Marks Barfield are more well-known for the mark they have left on the London skyline with their design of the London Eye, a 135-metre high giant ferris wheel that is a lot like Marmite – Londoners either love it or they hate it. And regardless of their feelings for or against it, the structure has come to represent a part of British identity just as much as the sticky black condiment.

Hopefully, ‘Aldabra House’ – the proposed remote access visitor centre to be based on the main inhabited island of Mahé – will be less divisive.

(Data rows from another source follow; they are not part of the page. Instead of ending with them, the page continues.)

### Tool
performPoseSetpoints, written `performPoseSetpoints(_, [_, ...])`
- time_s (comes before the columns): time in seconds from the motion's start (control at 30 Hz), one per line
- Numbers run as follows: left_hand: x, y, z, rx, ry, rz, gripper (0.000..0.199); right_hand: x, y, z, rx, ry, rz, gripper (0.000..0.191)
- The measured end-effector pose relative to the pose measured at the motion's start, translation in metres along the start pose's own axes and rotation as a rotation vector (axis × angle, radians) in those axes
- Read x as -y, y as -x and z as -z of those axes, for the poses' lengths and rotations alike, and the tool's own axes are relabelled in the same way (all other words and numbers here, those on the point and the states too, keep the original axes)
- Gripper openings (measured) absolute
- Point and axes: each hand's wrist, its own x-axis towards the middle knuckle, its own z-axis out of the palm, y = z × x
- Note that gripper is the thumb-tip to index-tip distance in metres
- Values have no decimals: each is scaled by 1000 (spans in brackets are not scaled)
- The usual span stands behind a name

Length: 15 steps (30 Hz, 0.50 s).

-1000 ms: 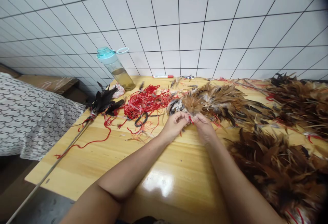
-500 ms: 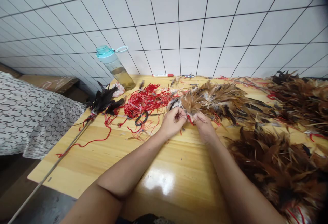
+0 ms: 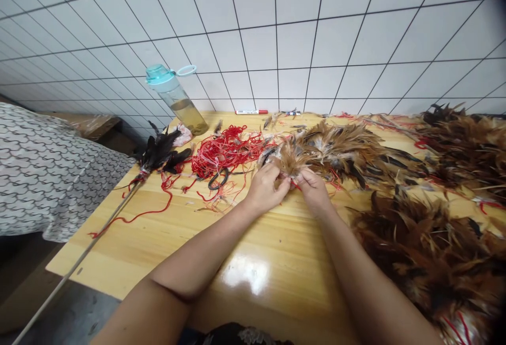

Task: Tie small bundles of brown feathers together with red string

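Both my hands meet at the base of a small bunch of light brown feathers (image 3: pixel 291 161) near the middle of the table. My right hand (image 3: pixel 315 189) pinches that base between thumb and fingers. My left hand (image 3: pixel 267 188) is closed beside it, its fingertips pressed together on a red string (image 3: pixel 293 183) that shows between the hands; the fingers partly hide it. Just behind and to the right lies a larger heap of brown and black feathers (image 3: pixel 340 147). To the left is a tangled pile of red string (image 3: pixel 225 150), with black-handled scissors (image 3: pixel 219 179) at its near edge.
A bottle with a turquoise lid (image 3: pixel 177 100) stands at the back left. A long stick (image 3: pixel 90 245) with black feathers (image 3: pixel 158 150) hangs over the table's left edge. A red marker (image 3: pixel 252 112) lies by the tiled wall. Dark brown feather bundles (image 3: pixel 427 250) cover the right side.
My left hand has turned slightly, and the loop between its thumb and finger has closed up against the bunch's base. My right hand keeps its pinch. The view has tilted slightly.
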Motion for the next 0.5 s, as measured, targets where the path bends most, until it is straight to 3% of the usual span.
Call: performPoseSetpoints(0.5, [-4,2,-1,156,78,79,3,-16,2,-2,-27,-141,-85,42])
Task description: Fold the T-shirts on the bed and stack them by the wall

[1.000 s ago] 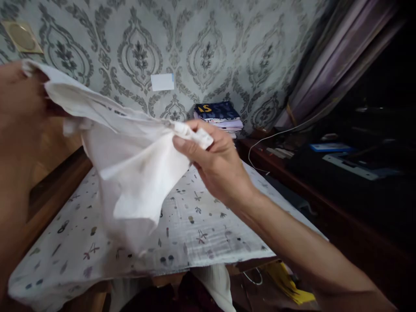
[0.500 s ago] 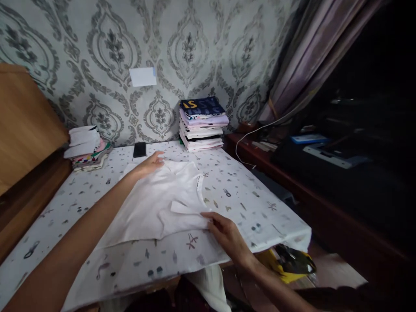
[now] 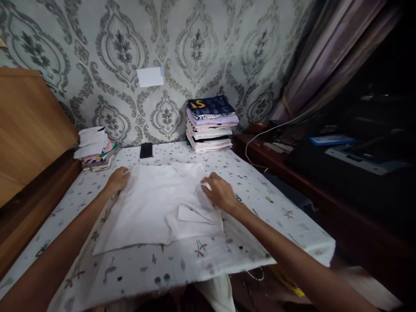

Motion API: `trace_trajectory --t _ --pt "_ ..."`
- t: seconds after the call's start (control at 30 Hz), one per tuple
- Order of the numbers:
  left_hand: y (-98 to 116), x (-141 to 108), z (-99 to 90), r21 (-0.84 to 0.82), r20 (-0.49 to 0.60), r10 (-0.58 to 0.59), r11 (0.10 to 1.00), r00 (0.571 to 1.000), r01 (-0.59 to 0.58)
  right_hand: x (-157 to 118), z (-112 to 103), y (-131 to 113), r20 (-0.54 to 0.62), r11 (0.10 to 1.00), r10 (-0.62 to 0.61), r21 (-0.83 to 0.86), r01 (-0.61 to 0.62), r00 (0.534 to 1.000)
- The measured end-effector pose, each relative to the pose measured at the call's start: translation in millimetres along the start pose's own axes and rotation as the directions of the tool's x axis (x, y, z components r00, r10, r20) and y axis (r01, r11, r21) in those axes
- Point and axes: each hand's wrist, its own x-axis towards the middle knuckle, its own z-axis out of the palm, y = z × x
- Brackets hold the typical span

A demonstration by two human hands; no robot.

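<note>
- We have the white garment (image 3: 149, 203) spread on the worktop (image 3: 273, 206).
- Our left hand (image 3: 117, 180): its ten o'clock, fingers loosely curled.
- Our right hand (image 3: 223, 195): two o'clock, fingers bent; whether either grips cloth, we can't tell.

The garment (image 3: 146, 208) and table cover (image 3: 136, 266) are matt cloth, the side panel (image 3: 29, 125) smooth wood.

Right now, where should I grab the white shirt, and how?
I'd probably pinch the white shirt by its near left corner, coming low from the near side. It lies flat, and that corner points outward, clear of the left hand and right hand.
</note>
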Motion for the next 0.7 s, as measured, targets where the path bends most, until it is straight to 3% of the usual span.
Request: trace_trajectory --t 0.17,0.33,0.47,0.57,0.7 --pt "27.9 39.1 15.7 0.015 -0.009 -0.104 0.994 0.995 0.104 94.3 15.0 -4.9 0.140 0.999 0.032 0.023 -0.035 0.990" --pt "41.5 59.1 32.9 -0.026 -0.016 -0.185 0.983 0.983 0.184 149.5 36.5 4.1 0.111 0.991 0.069 0.108 -0.081 0.991" --pt "31.9 56.3 31.0 -0.118 -0.051 -0.168 0.980 0.985 0.161 164.3 43.5 11.6 0.026 0.962 0.088 0.256 -0.092 0.996" --pt "16.3 50.1 17.9 -0.183 -0.158 -0.148 0.976 0.976 0.118 178.6 46.3 9.0 -0.023 0.897 0.108 0.434 -0.088 0.994" --pt "-1.4 51.1 1.1 -0.242 -0.323 -0.136 0.969 0.936 0.058 215.1 55.5 -12.0 -0.021 0.755 0.180 0.644 -0.125 0.983"
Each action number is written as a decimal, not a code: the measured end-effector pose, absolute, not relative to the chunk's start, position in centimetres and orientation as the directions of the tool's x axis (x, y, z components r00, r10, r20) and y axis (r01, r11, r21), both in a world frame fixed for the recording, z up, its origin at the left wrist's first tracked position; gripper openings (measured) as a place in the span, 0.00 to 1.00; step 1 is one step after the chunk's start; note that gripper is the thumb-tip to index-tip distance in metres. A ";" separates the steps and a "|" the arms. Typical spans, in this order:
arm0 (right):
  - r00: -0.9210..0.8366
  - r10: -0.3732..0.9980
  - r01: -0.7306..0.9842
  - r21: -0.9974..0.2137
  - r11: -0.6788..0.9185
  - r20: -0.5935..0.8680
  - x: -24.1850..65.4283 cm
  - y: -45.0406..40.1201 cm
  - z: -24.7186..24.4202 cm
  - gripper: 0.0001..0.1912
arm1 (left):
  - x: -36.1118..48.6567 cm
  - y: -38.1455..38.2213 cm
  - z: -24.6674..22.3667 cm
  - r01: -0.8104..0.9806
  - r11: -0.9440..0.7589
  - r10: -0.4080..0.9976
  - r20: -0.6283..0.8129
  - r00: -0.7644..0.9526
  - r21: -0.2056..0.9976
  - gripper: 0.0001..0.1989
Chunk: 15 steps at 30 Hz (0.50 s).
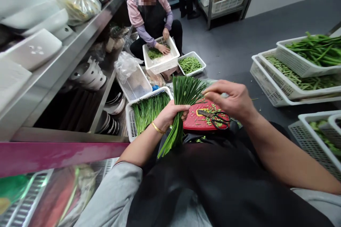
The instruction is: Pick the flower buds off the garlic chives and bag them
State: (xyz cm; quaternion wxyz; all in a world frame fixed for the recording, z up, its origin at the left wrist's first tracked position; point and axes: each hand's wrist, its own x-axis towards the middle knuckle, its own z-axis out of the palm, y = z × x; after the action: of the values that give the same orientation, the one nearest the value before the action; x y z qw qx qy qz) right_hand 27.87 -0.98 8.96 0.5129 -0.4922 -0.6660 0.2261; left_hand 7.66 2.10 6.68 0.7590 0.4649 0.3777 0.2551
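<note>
Left hand [170, 115] clenches a bundle of garlic chives [181, 95] over a white basket [129, 122] packed with more chives [149, 111].

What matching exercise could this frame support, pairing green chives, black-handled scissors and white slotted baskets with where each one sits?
Things:
1. Bunch of long green chives
2. Black-handled metal scissors
3. Small white slotted basket of green beans
4. White slotted basket packed with chives

Places:
A. On a red plastic cutting board
B. In the left hand
C. Beside a seated co-worker's larger white basket
D. Just beyond the left wrist

Pairs: 1-B, 2-A, 3-C, 4-D
</note>
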 end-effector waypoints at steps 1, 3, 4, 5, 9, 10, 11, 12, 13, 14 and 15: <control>-0.066 0.881 0.513 -0.741 0.433 0.469 27.2 -1.1 9.1 0.11 | 7.8 2.1 6.6 -0.034 0.443 0.737 -0.343 0.582 0.896 0.19; -0.148 0.866 0.665 -0.600 0.445 0.478 25.7 -1.0 8.8 0.13 | 8.2 1.9 6.5 -0.030 0.451 0.737 -0.353 0.576 0.892 0.19; -0.161 0.863 0.724 -0.537 0.433 0.478 25.1 -0.8 8.4 0.14 | 8.3 1.9 6.5 -0.028 0.454 0.738 -0.358 0.572 0.890 0.19; -0.166 0.862 0.769 -0.483 0.418 0.480 24.7 -0.6 8.0 0.15 | 8.4 1.8 6.5 -0.028 0.457 0.739 -0.363 0.567 0.889 0.19; -0.197 0.825 0.797 -0.403 0.449 0.530 24.1 -0.1 6.4 0.11 | 8.1 1.7 6.4 -0.050 0.450 0.740 -0.342 0.579 0.891 0.19; -0.210 0.810 0.774 -0.413 0.480 0.547 24.2 -0.2 6.2 0.11 | 8.0 1.8 6.3 -0.055 0.449 0.735 -0.334 0.590 0.892 0.19; -0.221 0.797 0.751 -0.424 0.507 0.562 24.3 -0.4 6.1 0.11 | 7.8 1.8 6.3 -0.060 0.449 0.729 -0.327 0.601 0.892 0.19; -0.230 0.786 0.734 -0.427 0.527 0.574 24.4 -0.6 6.1 0.11 | 7.7 1.9 6.3 -0.066 0.449 0.726 -0.320 0.609 0.891 0.18; -0.239 0.777 0.731 -0.419 0.539 0.582 24.5 -0.8 6.2 0.11 | 7.6 1.9 6.3 -0.075 0.447 0.728 -0.314 0.609 0.891 0.18; -0.249 0.772 0.743 -0.397 0.540 0.584 24.5 -1.1 6.3 0.11 | 7.6 2.0 6.2 -0.086 0.441 0.738 -0.307 0.602 0.893 0.18; -0.261 0.773 0.764 -0.366 0.531 0.578 24.5 -1.3 6.4 0.11 | 7.6 2.0 6.2 -0.096 0.430 0.752 -0.297 0.588 0.898 0.18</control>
State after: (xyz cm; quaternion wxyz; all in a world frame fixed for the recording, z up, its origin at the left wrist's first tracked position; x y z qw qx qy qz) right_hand 24.55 -1.30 6.43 0.3676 -0.4840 -0.7941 0.0063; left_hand 7.57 2.03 6.21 0.7653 0.4563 0.3595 0.2772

Marks Barfield encountered some stiff competition from five other firms, including UK-based Wilkinson Eyre and WWT Consulting – a subsidiary business of the Wildfowl & Wetlands Trust – as well as the New York-based Danny Forster Design Studio and Dirk Hebel from Zurich University in Switzerland.

A far-flung paradise

The remote Indian Ocean island atoll of Aldabra, the second largest in the world, is further away from the main inhabited ‘inner islands’ of the Seychelles archipelago than it is to the coast of Africa and the neighbouring islands of Madagascar and the Comoros.

Aldabra is also a protected nature reserve and was declared a UNESCO World Heritage Site in 1982. Home to a population of endemic giant Aldabra tortoises that is far greater than the 90,000-strong human population of the Seychelles, the ponderous creatures freely roam throughout the hot, arid and desolate landscape, often huddling under sparse trees to escape the baking rays of the sun.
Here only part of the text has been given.